2025年5月29日木曜日

リンパが腫れたとき

みなさん、こんにちは。

保健師 竹田です。

5月も終わりに差し掛かり、もうすぐ6月です。気温や湿度で体調を崩しやすい時期です。体調管理に心がけましょう。

今日はリンパ節の腫れについてお話します。

リンパの腫れ(リンパ節腫脹)は、体内のリンパ節が感染症や炎症、がんなどを原因として腫れる症状です。原因によって、痛みや熱を伴う場合や、そうでない場合があります。
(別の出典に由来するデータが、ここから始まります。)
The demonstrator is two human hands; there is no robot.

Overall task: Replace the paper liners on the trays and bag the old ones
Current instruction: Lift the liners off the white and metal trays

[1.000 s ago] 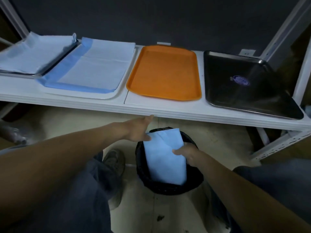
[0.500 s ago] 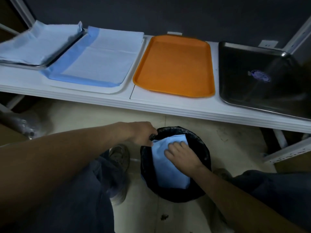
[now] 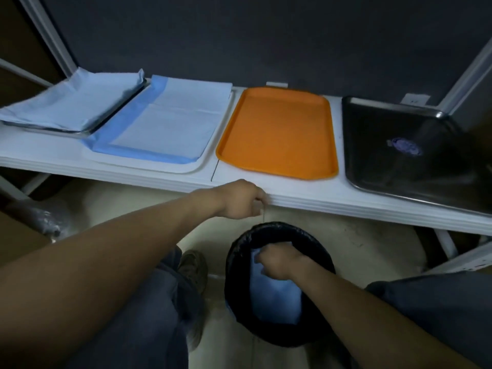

体には血液の流れの他にリンパ液の流れが存在します。 リンパ液とは、血液の一部が末梢の毛細血管などから分岐したもので、細胞成分は主にリンパ球などの免疫細胞から成ります。リンパ液はリンパ管を通って最終的には静脈血に合流し全身を巡ります。

リンパ節とは

リンパ節とは、リンパ管の途中にあり、リンパ液が流れる豆のような形の小さな器官です。免疫機能に関わる器官で、リンパ液の中に含まれる異物(細菌、ウイルス、がん細胞など)をろ過したり、免疫細胞を貯蔵したりする働きがあります。

場所

リンパ節は全身に点在していますが、特に首やわきの下、鼠径部(股)などに多く分布しています。また、リンパ管が枝分かれする部位に集中しており、首や脇、股のところに多く点在しています。





リンパ節腫脹

リンパ節腫脹とは全身のリンパ節の一部が1cmを超えて腫大することを指します。体の表面にあって触れやすい頸部・腋窩・鼠径部などの腫れは自身で気付くことができますし、体の深部にあるリンパ節の腫大をCTなどの画像で指摘される場合もあります。


腫れの原因は


感染症によるもの

細菌やウイルスなどの感染症が原因の場合、数日間のうちに急にリンパ節が腫れて痛みを伴います。多くの場合、自然に良くなったり、治療で腫れが引いていったりします。原因となる主な感染症として、伝染性単核症、サイトメガロウイルス感染症などが挙げられますが、結核などは慢性に経過します。また、リンパ節自体が炎症を起こすリンパ節炎が原因となる場合があります。


自己免疫疾患によるもの

自己免疫疾患による腫脹は、壊死性リンパ節炎、全身性エリテマトーデスや成人スティル病などでよく見られる症状です。ほかにも、関節リウマチやシェーグレン症候群などで時々起こります。自己免疫疾患の治療薬が原因でリンパ節腫脹が起こる可能性もあります。


悪性疾患によるもの

悪性疾患では、悪性リンパ腫や多発性骨髄腫、がんの転移が原因で腫脹が見られます。痛みがなく、数週間から数ヶ月のペースでゆっくり腫脹する場合は、悪性疾患を疑うことが多いです。


治療

原因となる疾患を治療することで、リンパ節腫脹も炎症が原因の場合は、炎症を抑える治療として抗生剤や抗炎症剤を使用します。
短期間ステロイドを使用することもあります。多くの場合、1~2週間で改善が見られることが多いです。
悪性疾患の場合は、原因に合わせてガイドラインに沿った治療を行います。


原因不明の高熱が何日も続いたり、リンパ節がひどく傷む場合などは、無理せず医師に相談するようにしましょう。